Subsequently after the Company acquired substantially all of the assets of RubrYc in September 2022, RubrYc ceased its operations and dismissed bankruptcy proceedings in June 2023. The Company recorded an impairment of the investment in the amount of $1,760,000 during the year ended June 30, 2022 which was recorded in the consolidated statement of operations and comprehensive loss under general and administrative expense. The Company also recorded an impairment of current and non-current prepaid expense of $288,000 and $864,000, respectively, during the year ended June 30, 2022. The amount was recorded in the consolidated statement of operations and comprehensive loss under research and development expense.

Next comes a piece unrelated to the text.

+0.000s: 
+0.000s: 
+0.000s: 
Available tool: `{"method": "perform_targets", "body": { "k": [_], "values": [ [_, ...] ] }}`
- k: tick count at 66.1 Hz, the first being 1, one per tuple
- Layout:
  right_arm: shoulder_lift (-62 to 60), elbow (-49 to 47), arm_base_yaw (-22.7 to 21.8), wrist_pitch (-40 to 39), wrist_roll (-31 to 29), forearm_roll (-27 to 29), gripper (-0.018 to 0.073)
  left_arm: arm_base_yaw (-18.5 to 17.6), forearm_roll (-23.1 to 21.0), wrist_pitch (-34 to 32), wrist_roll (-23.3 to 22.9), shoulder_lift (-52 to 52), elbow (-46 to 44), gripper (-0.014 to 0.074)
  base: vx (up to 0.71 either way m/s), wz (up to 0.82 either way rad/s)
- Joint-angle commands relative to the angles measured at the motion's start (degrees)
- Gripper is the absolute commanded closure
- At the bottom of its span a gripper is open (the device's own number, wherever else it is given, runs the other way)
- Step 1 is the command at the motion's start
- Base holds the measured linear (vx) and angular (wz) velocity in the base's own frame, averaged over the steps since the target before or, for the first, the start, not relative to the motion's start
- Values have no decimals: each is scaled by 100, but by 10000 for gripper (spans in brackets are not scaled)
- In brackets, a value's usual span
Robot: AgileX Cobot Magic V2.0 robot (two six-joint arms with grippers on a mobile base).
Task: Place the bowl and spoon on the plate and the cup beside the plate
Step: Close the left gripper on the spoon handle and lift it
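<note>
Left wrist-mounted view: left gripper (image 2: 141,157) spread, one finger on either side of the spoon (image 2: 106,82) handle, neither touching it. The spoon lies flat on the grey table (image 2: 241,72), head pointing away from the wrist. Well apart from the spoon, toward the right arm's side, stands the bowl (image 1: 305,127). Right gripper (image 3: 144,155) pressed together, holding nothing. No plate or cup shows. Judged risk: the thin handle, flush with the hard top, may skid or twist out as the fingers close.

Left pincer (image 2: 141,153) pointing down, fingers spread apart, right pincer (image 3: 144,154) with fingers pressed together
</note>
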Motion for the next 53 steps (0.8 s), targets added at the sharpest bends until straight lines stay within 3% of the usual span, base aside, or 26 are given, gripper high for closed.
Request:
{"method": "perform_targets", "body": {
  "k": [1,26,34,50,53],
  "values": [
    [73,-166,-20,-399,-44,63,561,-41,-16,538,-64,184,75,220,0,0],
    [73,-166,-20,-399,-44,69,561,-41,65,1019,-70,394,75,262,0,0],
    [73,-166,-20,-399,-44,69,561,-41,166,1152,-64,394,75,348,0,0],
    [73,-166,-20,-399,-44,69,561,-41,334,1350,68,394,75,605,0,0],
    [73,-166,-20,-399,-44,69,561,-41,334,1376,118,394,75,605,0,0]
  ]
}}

The Company accounted for the agreements as an asset purchase and allocated the purchase price of approximately $1,342,000 as follows:

Intangible assets

$

1,228,000

Fixed assets

114,000

$

1,342,000

In addition, the Company assumed three equipment leases that were accounted for as finance leases totaling approximately $814,000. See Note 8 – Finance Lease ROU Assets and Note 13 – Finance Lease Obligations.

Former CEO Departure

Effective December 1, 2022, the Company and Mr. Thomas F. Isett, the former Chief Executive Officer (the “CEO”) and former Chairman of the Board, agreed for Mr. Isett to resign as a member of the Board and relinquish his duties, rights and obligations as the CEO of the Company.

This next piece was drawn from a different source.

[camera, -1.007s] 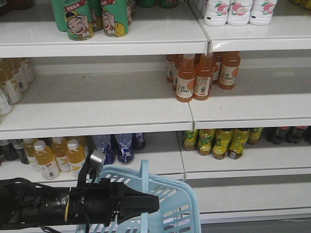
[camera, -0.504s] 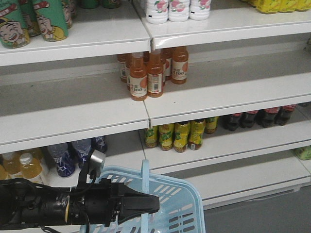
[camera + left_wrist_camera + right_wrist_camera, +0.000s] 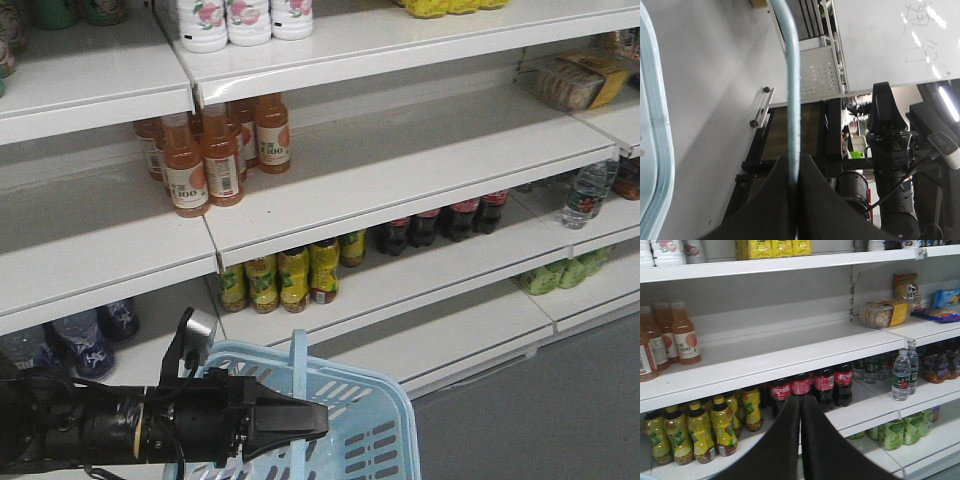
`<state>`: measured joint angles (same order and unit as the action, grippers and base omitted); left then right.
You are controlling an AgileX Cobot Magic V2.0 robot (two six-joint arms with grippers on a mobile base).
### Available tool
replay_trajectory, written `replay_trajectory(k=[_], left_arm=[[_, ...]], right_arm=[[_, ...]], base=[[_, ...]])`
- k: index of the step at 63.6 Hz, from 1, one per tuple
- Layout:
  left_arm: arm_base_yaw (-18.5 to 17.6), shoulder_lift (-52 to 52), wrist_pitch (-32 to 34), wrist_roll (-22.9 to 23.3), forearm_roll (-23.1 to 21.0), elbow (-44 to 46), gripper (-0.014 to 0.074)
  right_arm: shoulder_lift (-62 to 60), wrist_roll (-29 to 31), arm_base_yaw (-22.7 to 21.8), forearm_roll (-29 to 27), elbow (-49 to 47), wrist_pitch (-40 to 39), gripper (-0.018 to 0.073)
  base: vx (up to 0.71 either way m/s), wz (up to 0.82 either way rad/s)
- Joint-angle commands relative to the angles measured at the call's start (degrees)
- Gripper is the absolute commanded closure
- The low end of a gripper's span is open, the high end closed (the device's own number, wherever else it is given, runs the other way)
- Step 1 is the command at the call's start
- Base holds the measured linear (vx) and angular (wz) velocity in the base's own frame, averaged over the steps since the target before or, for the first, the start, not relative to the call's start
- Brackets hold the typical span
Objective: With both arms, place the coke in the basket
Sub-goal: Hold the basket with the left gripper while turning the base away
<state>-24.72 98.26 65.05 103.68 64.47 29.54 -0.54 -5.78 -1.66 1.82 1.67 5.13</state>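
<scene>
Fingers point(image 3: 815, 200) of the left gripper point(image 3: 794, 170) are clamped on the swing handle point(image 3: 792, 100) of the basket point(image 3: 375, 400); right gripper point(image 3: 800, 407) has its fingers pressed together, holding nothing; coke point(image 3: 802, 385) bottles stand in a row on the lower shelf point(image 3: 865, 412), beside yellow bottles point(image 3: 700, 432).

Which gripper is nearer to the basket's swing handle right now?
Left. The left gripper is shut on the handle itself. The right gripper, shut and empty, points at the coke bottles, with no part of the basket in its view.
</scene>
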Motion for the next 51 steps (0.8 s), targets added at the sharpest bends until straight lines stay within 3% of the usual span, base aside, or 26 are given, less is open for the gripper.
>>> replay_trajectory(k=[1,51], left_arm=[[-0.28,-2.63,13.67,-0.48,-2.14,0.75,0.0603],[-0.28,-2.63,13.67,-0.48,-2.14,0.75,0.0603]], right_arm=[[-1.02,0.14,-0.34,0.17,0.78,-4.24,0.0568],[-1.02,0.14,-0.34,0.17,0.78,-4.24,0.0568]], base=[[0.01,-0.32],[0.03,-0.38]])
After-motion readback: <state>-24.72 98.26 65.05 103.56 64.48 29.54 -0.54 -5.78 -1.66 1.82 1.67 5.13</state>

Separation Agreement and General Release

In connection with Mr. Isett’s resignation, the Company entered into a separation agreement and general release with Mr. Isett effective December 1, 2022 (the “Agreement”).  Pursuant to the Agreement, Mr. Isett resigned as CEO of the Company effective December 1, 2022, and remained an employee of the Company until termination of his employment on December 31, 2022. Pursuant to the Agreement, Mr. Isett received the severance benefits set forth in his employment agreement, including (i) an amount equal to his base salary in equal bi-monthly installments for 24 months; (ii) an amount equal to a pro rata share of his target bonus for fiscal year 2023; and (iii) an amount equal to the target bonus in equal bi-monthly installments for the 24 month severance period. The Agreement included a general release of claims by Mr. Isett. The Company accrued approximately $2.13 million to general and administrative expenses in the second quarter of fiscal year 2023. As of December 31, 2024 all obligations under the Agreement were satisfied.